» **Exercise description**
Would you set down every line of the data below exactly as it reads?
Given material Block Start
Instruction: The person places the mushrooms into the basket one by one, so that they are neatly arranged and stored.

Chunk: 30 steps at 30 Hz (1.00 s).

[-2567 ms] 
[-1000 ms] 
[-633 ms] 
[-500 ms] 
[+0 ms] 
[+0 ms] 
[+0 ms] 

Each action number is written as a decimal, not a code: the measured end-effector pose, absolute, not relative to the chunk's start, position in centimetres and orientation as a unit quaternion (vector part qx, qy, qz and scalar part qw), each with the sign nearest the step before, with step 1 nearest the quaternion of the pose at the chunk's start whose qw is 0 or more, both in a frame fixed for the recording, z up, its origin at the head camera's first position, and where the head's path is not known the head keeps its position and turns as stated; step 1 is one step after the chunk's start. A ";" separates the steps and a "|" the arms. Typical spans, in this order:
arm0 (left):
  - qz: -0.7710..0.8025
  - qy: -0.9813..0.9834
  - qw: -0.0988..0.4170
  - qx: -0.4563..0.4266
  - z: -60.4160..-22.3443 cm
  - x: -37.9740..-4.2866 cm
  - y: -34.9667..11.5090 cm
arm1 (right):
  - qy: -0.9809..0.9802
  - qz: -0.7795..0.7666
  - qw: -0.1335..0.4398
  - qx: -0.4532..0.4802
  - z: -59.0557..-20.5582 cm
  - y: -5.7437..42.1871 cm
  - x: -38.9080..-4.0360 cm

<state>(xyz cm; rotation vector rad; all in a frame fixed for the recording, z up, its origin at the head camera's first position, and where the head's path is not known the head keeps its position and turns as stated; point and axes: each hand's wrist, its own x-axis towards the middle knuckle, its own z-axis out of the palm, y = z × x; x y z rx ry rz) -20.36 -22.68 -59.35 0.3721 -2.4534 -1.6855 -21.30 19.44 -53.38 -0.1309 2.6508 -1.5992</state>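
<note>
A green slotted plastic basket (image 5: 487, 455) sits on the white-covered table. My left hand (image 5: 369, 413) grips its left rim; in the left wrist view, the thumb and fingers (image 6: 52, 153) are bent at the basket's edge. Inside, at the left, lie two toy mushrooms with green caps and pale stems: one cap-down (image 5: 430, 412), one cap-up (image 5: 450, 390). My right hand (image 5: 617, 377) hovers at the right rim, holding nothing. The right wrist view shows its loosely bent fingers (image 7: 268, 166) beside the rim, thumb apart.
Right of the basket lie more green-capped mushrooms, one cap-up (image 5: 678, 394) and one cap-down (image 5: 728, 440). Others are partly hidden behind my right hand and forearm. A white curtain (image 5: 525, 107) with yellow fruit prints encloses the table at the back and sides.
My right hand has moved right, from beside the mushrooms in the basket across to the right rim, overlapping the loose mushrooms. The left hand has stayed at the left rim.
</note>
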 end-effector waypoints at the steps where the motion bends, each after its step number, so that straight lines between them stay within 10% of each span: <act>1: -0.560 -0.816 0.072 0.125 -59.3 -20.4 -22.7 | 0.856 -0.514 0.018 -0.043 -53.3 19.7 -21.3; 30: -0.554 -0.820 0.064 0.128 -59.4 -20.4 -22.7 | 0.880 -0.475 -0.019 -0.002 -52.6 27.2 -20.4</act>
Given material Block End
» **Exercise result**
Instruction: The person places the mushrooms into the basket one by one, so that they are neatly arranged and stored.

Chunk: 30 steps at 30 Hz (1.00 s).

[-2567 ms] 
[-1000 ms] 
[-633 ms] 
[-500 ms] 
[+0 ms] 
[+0 ms] 
[+0 ms] 

Each action number is written as a decimal, not a code: the measured end-effector pose, absolute, not relative to the chunk's start, position in centimetres and orientation as a unit quaternion (vector part qx, qy, qz and scalar part qw), each with the sign nearest the step before, with step 1 nearest the quaternion of the pose at the chunk's start whose qw is 0 or more, both in a frame fixed for the recording, z up, its origin at the head camera's first position, and where the head's path is not known the head keeps its position and turns as stated; step 1 is one step after the chunk's start. A ";" separates the steps and a "|" the arms. Typical spans, in this order:
arm0 (left):
  - qz: -0.7710..0.8025
  - qy: -0.9813..0.9834
  - qw: -0.0988..0.4170
  - qx: -0.4563..0.4266
  - z: -60.4160..-22.3443 cm
  - x: -37.9740..-4.2866 cm
  - y: -34.9667..11.5090 cm
arm1 (right):
  - qy: -0.9809..0.9802
  - qz: -0.7795..0.7666
  - qw: -0.1335..0.4398
  - qx: -0.4532..0.4802
  - z: -59.0557..-20.5582 cm
  - y: -5.7437..42.1871 cm
  - x: -38.9080..-4.0360 cm

<state>(xyz cm; rotation vector rad; all in a frame fixed for the recording, z up, its origin at the head camera's first position, and where the head's path is not known the head keeps its position and turns as stated; point and axes: each hand's wrist, its own x-axis towards the middle knuckle, its own z-axis out of the palm, y = z × x; x y z rx ry rz) -20.36 -22.68 -59.35 0.3721 -2.4534 -1.6855 -21.30 19.44 -53.38 -0.1309 2.6508 -1.5992</state>
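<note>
A green slotted plastic basket (image 5: 487, 455) sits on the white-covered table. My left hand (image 5: 369, 413) grips its left rim; in the left wrist view, the thumb and fingers (image 6: 52, 153) are bent at the basket's edge. Inside, at the left, lie two toy mushrooms with green caps and pale stems: one cap-down (image 5: 430, 412), one cap-up (image 5: 450, 390). My right hand (image 5: 617, 377) hovers at the right rim, holding nothing. The right wrist view shows its loosely bent fingers (image 7: 268, 166) beside the rim, thumb apart.
Right of the basket lie more green-capped mushrooms, one cap-up (image 5: 678, 394) and one cap-down (image 5: 728, 440). Others are partly hidden behind my right hand and forearm. A white curtain (image 5: 525, 107) with yellow fruit prints encloses the table at the back and sides.
My right hand has moved right, from beside the mushrooms in the basket across to the right rim, overlapping the loose mushrooms. The left hand has stayed at the left rim.
</note>
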 end-effector waypoints at the steps where the motion bends, each after its step number, so that straight lines between them stay within 10% of each span: <act>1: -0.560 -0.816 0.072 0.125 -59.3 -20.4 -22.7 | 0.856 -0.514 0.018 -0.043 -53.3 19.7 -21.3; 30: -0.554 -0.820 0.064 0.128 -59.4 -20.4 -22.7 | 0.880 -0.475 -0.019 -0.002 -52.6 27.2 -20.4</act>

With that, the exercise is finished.